■ **Excerpts from a dataset**:
┄┄┄┄┄┄
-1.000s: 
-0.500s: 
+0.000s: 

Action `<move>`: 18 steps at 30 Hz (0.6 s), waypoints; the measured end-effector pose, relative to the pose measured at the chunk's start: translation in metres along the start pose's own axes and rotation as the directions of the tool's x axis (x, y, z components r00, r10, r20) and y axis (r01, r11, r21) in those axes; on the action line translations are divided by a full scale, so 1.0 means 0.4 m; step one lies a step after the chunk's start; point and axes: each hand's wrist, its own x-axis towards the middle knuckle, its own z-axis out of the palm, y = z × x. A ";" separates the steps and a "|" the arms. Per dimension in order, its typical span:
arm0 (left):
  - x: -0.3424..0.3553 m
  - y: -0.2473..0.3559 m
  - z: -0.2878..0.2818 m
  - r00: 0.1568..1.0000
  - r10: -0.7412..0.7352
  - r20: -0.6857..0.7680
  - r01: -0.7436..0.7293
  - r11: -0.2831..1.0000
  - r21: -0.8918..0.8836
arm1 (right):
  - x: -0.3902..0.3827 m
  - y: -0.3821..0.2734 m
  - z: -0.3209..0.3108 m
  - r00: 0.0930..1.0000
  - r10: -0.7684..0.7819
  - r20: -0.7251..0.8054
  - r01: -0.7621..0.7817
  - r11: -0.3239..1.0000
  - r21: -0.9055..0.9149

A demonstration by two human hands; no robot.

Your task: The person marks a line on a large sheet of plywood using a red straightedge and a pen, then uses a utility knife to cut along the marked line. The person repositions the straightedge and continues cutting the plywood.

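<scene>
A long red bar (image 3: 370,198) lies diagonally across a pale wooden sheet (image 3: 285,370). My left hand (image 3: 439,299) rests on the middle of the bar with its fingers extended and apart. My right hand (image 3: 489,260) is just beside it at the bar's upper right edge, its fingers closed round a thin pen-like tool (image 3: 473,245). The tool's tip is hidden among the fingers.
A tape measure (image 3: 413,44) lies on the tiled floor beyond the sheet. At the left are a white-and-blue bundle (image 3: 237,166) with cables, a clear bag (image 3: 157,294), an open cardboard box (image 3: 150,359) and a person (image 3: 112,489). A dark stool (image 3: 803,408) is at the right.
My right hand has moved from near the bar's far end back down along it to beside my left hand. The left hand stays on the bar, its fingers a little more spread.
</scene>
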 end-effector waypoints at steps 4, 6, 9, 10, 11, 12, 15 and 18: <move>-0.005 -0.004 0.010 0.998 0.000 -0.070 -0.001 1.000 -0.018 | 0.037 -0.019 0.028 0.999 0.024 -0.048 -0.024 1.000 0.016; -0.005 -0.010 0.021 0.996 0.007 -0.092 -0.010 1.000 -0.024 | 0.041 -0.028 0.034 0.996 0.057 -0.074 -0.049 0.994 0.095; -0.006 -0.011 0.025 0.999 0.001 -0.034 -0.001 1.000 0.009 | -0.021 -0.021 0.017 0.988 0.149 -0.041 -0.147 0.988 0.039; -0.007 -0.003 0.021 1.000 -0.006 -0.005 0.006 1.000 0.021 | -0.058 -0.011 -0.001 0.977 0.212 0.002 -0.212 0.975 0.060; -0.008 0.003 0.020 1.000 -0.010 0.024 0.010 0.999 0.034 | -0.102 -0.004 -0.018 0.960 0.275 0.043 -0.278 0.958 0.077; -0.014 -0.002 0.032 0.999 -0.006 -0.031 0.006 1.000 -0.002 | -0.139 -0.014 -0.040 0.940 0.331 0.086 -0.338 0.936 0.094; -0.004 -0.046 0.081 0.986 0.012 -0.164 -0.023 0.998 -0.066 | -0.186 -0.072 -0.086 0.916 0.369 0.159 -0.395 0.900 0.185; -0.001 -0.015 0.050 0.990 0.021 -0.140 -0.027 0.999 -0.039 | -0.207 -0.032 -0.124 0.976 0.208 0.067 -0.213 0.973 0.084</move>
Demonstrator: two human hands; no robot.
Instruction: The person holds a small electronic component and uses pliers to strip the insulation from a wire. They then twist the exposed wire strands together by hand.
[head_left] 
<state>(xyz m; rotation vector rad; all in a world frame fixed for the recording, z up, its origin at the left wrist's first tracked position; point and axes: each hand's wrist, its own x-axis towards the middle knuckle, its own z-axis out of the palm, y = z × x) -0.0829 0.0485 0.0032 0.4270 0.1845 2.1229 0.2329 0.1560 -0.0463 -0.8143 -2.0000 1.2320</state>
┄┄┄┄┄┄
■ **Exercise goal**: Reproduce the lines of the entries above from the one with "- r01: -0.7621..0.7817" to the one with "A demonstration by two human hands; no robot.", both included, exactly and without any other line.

■ **Exercise output**:
  - r01: -0.7621..0.7817
  - r11: -0.3239..1.0000
  - r21: -0.9055..0.9149

A demonstration by two human hands; no robot.

This output is complete, so the exercise is closed.